Two brothers, a spell, wounded landscapes and an inevitable escape. “Vancouver”, a daily migration story, will become the chronicle of an extinction. It is the first film that Artemis Anastasiadou shoots in the Greek countryside, in which he collaborated with amateur actors and included the landscape and its truth as an additional dramatic element in her narrative.

“Vancouver” was filmed in Milaki, a small village, trapped between two huge factories, in the area of ​​Aliveri, in Evia. Following a neo-realist approach, I worked with people who live there, and wrote the whole story, incorporating the landscape and its peculiarities, but also local legends into the structure of the story. The film examines issues such as brotherly love, loss, immigration, unemployment and the abandonment of the Greek countryside through the eyes of an eleven-year-old girl “, Artemis Anastasiadou explains to APE-MPE.

Regarding the selection of the film at the Berlin Film Festival, she states that it is a huge honor. “It means acknowledging that we have managed to make a feature film about the childhood experience, which tells the story with the simplicity and purity with which children approach the world, without being gifted and moralizing,” he adds.

The film made its Greek premiere at the Drama Short Film Festival in September 2021, where it won a Special Jury Prize and an Honorary Distinction for Best Actor (Vassilis Koutsogiannis), while it also participated in the competition program of the 24th International Film Festival. and Youth (2021). It is a production of Massive Productions with the support of EKK, ERT SA, SEE Cinema Network.

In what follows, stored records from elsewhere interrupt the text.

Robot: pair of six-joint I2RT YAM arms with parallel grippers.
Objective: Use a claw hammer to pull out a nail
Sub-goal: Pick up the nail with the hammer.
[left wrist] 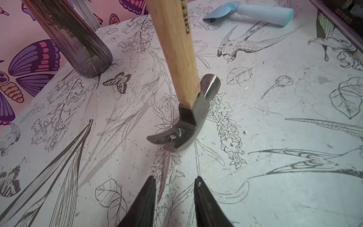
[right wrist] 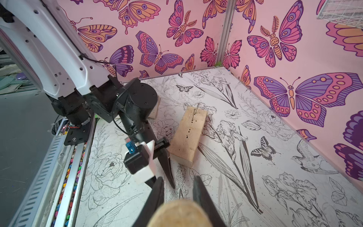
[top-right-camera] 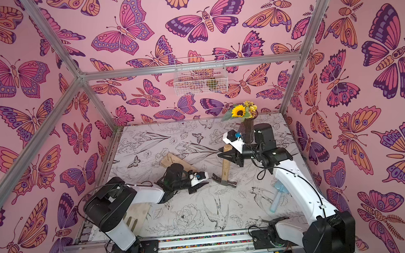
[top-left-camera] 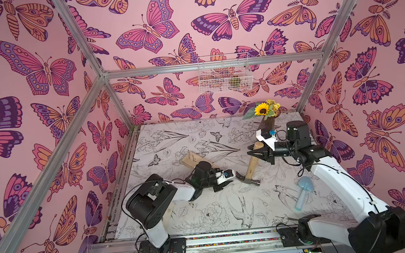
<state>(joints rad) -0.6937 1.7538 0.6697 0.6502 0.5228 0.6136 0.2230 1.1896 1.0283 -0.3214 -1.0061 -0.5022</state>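
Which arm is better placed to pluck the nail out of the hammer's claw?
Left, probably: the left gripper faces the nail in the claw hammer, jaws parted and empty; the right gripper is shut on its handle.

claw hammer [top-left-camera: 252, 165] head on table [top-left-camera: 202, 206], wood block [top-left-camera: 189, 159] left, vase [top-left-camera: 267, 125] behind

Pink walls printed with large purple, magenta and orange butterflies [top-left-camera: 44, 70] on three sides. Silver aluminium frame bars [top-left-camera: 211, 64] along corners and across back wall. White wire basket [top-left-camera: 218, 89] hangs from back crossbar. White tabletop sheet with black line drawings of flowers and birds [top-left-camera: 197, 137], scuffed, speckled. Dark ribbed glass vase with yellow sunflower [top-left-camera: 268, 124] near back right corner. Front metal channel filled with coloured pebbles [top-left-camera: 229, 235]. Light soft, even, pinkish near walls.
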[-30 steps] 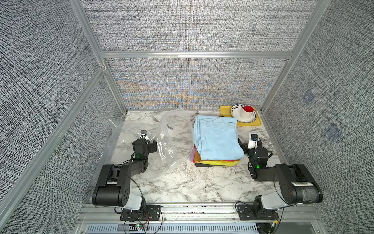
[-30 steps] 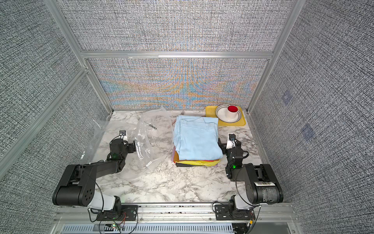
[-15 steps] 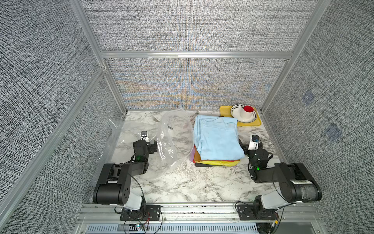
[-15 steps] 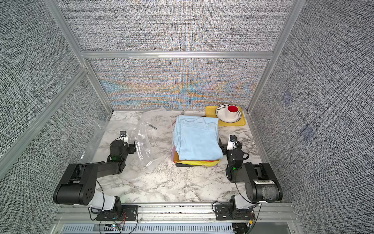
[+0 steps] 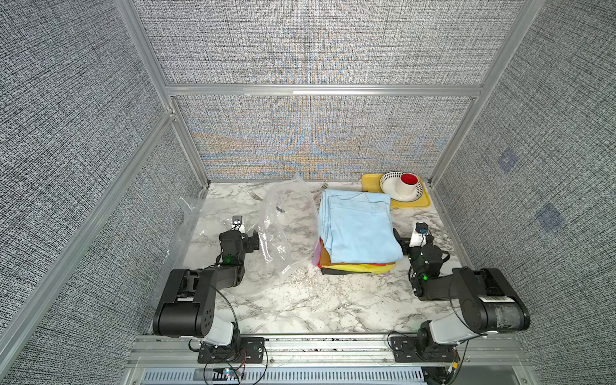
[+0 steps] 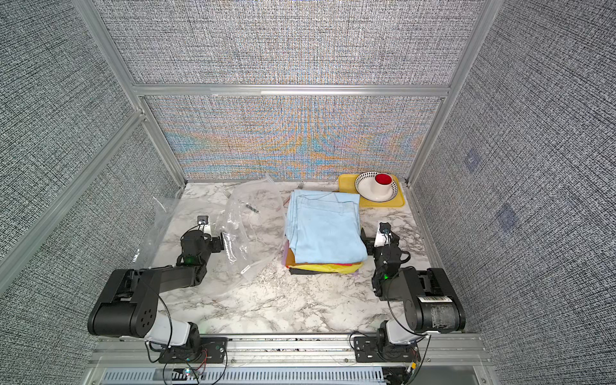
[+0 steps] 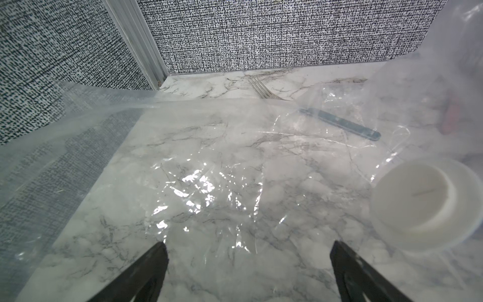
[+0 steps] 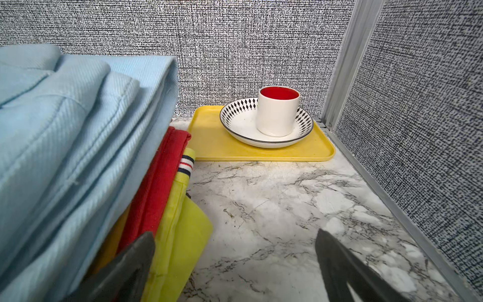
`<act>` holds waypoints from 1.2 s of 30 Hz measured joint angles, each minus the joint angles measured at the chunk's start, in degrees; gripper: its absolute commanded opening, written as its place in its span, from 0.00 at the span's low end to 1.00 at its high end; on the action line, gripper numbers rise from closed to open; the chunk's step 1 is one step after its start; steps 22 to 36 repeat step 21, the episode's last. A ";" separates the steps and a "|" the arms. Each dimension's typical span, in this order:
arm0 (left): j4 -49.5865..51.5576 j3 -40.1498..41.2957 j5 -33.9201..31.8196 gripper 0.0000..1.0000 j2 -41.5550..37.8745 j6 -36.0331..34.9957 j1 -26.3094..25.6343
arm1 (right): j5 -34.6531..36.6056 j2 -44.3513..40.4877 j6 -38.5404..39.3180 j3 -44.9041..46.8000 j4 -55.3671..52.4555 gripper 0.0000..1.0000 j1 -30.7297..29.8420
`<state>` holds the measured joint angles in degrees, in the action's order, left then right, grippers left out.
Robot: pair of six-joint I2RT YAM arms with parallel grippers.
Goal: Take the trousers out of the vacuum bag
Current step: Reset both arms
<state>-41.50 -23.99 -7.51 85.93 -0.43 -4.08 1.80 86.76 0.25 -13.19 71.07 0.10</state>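
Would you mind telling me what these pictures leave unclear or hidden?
Both top views: the light blue trousers cover the garments beneath; only edges show.
Left wrist view: a reddish item blurs behind the vacuum bag.
Left wrist view: the bag's fold hides whether the dark strip joins the fork.
Right wrist view: the frame edge cuts off the trouser stack.

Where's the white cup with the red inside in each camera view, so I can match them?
In a top view: the white cup with the red inside, far right corner.
In a top view: the cup, same corner.
Left wrist: not in it.
Right wrist: the cup, beyond the folded light blue trousers.
Landmark in those three: the yellow plastic tray beneath it.
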 measured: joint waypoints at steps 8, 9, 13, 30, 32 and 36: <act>0.00 0.00 0.00 1.00 0.00 0.00 0.00 | 2.27 -0.02 -0.61 0.20 0.02 0.99 -0.46; 0.00 0.00 0.00 1.00 0.00 0.00 0.00 | 2.36 -0.02 -0.61 0.20 0.02 0.99 -0.46; 0.00 -0.20 0.13 1.00 0.00 0.00 0.07 | 2.40 -0.02 -0.63 0.20 0.02 0.99 -0.46; 0.04 -0.50 0.59 1.00 0.00 0.00 0.31 | 2.71 -0.02 -1.01 0.24 0.02 0.99 -0.50; 0.04 -0.50 0.59 1.00 0.00 0.00 0.31 | 2.71 -0.02 -1.01 0.24 0.02 0.99 -0.50; 0.04 -0.50 0.59 1.00 0.00 0.00 0.31 | 2.71 -0.02 -1.01 0.24 0.02 0.99 -0.50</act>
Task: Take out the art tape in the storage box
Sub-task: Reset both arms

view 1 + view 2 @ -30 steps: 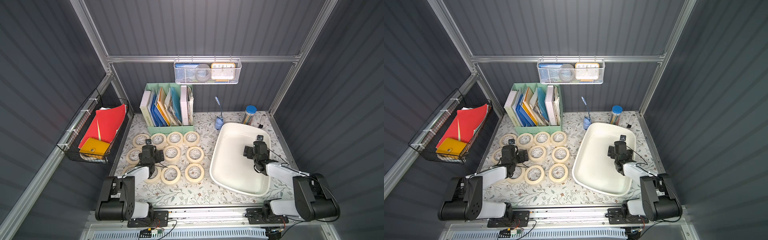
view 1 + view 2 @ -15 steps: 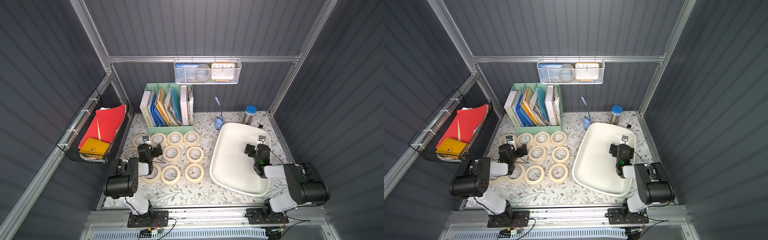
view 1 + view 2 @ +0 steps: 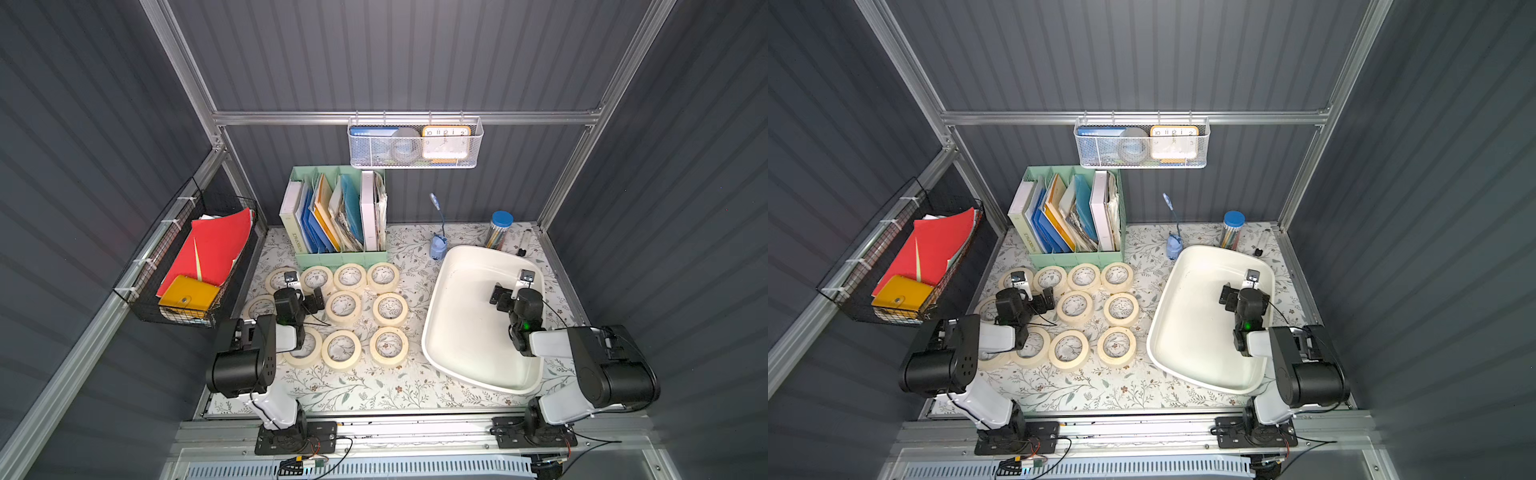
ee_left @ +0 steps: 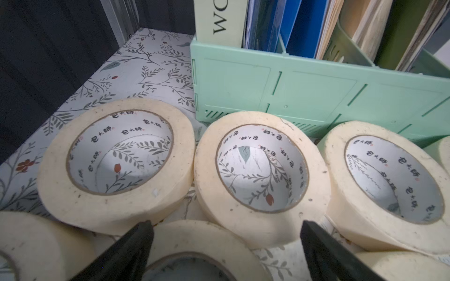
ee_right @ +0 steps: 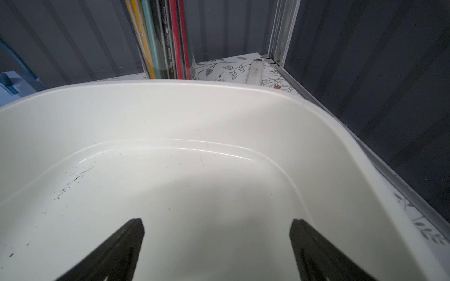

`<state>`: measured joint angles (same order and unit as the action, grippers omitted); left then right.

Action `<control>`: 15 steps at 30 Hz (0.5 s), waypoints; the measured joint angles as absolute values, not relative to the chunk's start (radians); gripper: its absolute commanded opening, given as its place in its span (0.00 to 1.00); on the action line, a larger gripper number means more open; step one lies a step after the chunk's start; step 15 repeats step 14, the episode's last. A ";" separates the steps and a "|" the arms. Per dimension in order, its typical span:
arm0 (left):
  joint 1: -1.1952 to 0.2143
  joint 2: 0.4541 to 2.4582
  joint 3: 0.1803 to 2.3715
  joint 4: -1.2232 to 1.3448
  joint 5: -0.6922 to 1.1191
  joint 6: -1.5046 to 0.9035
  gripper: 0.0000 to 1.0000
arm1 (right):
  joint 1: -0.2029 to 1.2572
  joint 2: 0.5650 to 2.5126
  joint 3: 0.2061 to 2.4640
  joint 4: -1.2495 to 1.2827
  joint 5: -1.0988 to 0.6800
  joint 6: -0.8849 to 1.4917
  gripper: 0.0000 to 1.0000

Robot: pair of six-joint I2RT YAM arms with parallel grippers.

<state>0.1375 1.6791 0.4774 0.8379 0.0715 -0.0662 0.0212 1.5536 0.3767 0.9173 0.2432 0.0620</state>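
- Inside the storage box (image 3: 461,328), near the right edge of the worktop (image 3: 374,386): only a bare floor with dark specks, no roll.
- All of the art tape (image 3: 343,323) in view: flat in rows on the left half of the worktop, in front of the file organizer (image 3: 332,257), many rolls touching.
- As for the left gripper (image 4: 225,226): hangs spread wide just over those rolls, gripping nothing. Risks nudging a roll or tipping it onto its neighbour if lowered, given such tight packing.
- As for the right gripper (image 5: 216,222): hovers fully spread over the box floor, likewise empty. Risks closing on nothing, or scraping the glossy floor and shoving the box toward the front edge.
- Probably the biggest hazard: treating finished work as unfinished and carrying a roll back in.
- Cannot tell whether another roll hides beneath the left arm.
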 measured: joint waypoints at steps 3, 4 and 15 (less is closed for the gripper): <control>0.138 1.679 0.477 0.838 0.071 -0.066 1.00 | 0.021 1.560 0.377 0.933 0.240 0.062 0.99; 0.138 1.679 0.477 0.838 0.072 -0.066 1.00 | 0.021 1.560 0.377 0.937 0.239 0.062 0.99; 0.138 1.679 0.477 0.838 0.072 -0.066 1.00 | 0.021 1.560 0.377 0.963 0.235 0.062 0.99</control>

Curtain with François Ozon

A regular visitor of the Berlin Festival will “raise” the curtain of this year’s event, which will be held again live from 10 to 20 February.

The reason for the French director François Ozon, awarded in 2019 with the Silver Bear – Grand Commission Award for “Will of God”, who signs the opening film “Peter von Kant”. The film is inspired by Rainer Werner Fassbinder’s classic drama “Petra von Kant’s Bitter Tears” (1972), starring Denny Menoshe, Isabel Azzani and Hannah Sigula.

The artistic director of the Festival, Carlo Satrian, commented: “We are excited as we welcome François Ozon back to the Festival, but also happy that we are starting the event with his new film. For this year’s start we were looking for a film that could bring lightness and liveliness to our melancholy routine. “Peter von Kant is a theatrical display of power around the concept of lockdown that speaks to love, jealousy, seduction and humor, indeed, everything that makes life and art inextricably linked.”

The official program of the Festival will be shown in the halls between February 10-16 and then will be repeated until the 20th of the month.